## Problem requirements
Copy out the line containing "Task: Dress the" and each line after it, through the last one in the material, exactly as written.

## Source material
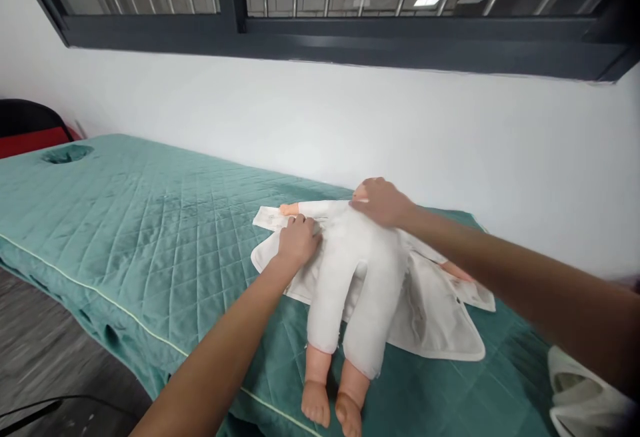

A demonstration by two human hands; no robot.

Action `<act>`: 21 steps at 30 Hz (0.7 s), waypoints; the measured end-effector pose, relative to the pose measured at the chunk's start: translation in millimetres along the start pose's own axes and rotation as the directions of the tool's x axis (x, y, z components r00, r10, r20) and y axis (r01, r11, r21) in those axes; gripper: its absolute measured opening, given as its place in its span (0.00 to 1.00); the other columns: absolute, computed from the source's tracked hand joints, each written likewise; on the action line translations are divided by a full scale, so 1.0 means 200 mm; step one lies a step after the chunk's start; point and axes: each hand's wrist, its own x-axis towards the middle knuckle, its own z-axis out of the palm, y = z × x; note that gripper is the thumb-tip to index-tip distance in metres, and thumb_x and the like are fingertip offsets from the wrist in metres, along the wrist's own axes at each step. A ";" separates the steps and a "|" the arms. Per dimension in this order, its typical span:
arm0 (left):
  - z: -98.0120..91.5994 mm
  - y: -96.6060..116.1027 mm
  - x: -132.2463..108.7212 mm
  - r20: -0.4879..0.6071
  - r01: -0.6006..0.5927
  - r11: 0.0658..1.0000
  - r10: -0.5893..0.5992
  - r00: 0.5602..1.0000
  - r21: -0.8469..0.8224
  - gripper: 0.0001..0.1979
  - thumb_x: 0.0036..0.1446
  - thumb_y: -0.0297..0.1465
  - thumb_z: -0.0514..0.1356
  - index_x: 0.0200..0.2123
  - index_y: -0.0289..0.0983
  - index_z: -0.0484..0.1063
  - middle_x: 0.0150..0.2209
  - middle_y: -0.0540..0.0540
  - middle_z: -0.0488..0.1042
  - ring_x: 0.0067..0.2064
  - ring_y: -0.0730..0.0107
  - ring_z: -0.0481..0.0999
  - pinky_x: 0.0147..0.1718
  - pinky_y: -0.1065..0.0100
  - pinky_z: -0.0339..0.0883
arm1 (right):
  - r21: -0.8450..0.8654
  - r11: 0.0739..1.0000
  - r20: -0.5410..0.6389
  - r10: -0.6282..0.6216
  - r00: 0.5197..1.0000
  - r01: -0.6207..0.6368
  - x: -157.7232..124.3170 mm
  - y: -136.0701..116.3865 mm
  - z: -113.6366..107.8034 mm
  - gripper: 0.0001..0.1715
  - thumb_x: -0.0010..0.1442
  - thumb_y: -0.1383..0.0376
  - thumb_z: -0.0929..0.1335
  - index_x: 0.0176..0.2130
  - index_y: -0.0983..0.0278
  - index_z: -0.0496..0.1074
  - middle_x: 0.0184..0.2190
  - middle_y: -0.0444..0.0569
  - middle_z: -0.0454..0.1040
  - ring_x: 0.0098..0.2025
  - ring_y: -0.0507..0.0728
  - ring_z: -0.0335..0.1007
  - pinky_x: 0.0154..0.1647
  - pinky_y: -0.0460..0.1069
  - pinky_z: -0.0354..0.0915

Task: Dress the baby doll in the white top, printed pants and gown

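A baby doll [367, 243] with a white cloth body lies on its back or front, I cannot tell which, with its feet towards me. Under it a white baby jacket [435, 317] is spread out, its sleeves to either side beneath the doll's arms. My right hand [383, 201] is closed over the doll's head and neck, hiding most of the head. At the doll's left side, my left hand [299, 240] has its fingers bent on the edge of the jacket, close against the body. Its fingertips are partly hidden.
Doll and jacket lie on a green quilted bed [150, 223] with a face hole [67, 153] at its far left. A pale crumpled cloth [583, 390] is at lower right. Behind are a white wall [250, 110] and a barred window. A black cable [65, 398] crosses the floor.
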 end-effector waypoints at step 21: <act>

## Answer space
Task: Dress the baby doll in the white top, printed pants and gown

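A baby doll [367, 243] with a white cloth body lies on its back or front, I cannot tell which, with its feet towards me. Under it a white baby jacket [435, 317] is spread out, its sleeves to either side beneath the doll's arms. My right hand [383, 201] is closed over the doll's head and neck, hiding most of the head. At the doll's left side, my left hand [299, 240] has its fingers bent on the edge of the jacket, close against the body. Its fingertips are partly hidden.
Doll and jacket lie on a green quilted bed [150, 223] with a face hole [67, 153] at its far left. A pale crumpled cloth [583, 390] is at lower right. Behind are a white wall [250, 110] and a barred window. A black cable [65, 398] crosses the floor.
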 end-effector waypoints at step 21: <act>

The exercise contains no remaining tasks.